* **What you have to do**: For each line in the data below that has the word "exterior", copy that line.
[Dataset excerpt — start]
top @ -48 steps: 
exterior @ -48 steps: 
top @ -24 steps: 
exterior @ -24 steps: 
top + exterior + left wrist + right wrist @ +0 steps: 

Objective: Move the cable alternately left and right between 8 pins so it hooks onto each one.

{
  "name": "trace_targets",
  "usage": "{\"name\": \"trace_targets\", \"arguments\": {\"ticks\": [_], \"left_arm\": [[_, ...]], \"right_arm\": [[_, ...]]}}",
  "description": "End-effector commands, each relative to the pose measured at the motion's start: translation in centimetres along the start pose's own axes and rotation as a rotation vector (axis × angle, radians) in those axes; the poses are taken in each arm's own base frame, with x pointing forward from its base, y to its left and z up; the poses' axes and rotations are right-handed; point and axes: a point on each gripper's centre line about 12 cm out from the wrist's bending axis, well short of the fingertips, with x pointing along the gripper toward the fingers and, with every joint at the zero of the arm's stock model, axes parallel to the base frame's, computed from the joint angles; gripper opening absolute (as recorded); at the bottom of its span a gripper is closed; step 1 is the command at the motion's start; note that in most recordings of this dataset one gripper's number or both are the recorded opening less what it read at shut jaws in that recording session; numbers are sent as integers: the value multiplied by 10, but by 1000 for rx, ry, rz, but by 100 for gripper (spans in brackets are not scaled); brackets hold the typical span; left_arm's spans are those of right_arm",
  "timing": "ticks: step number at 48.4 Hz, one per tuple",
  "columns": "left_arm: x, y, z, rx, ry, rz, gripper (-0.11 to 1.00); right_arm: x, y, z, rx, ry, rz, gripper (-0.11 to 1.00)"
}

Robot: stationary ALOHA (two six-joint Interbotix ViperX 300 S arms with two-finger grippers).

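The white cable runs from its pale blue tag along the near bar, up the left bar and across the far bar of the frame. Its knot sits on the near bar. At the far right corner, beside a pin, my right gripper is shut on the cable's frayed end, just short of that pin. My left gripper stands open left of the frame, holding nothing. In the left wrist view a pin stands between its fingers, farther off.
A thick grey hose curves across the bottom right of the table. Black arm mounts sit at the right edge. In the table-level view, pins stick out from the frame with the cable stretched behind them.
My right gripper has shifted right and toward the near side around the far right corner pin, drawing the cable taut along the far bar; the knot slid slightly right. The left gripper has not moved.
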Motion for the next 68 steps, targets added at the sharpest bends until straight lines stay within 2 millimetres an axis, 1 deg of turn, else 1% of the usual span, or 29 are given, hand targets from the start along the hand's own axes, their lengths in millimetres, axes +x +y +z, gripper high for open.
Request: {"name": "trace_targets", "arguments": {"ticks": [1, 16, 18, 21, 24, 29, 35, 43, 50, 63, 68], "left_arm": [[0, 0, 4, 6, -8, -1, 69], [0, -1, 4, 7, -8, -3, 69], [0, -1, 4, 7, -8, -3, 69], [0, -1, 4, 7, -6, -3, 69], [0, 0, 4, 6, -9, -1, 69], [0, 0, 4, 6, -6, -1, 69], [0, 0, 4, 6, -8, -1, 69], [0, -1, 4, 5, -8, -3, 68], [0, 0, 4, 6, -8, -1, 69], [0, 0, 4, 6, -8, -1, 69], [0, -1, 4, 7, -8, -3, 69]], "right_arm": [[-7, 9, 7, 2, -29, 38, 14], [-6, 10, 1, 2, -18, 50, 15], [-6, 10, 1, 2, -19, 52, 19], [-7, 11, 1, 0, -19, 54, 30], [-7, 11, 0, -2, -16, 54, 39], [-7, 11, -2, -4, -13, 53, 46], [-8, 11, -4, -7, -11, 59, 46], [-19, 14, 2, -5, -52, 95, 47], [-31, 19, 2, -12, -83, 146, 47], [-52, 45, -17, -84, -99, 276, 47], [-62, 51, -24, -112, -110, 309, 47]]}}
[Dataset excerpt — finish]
* **Result below**:
exterior @ -48 steps: 
exterior @ -24 steps: 
top + exterior + left wrist + right wrist @ +0 steps: 

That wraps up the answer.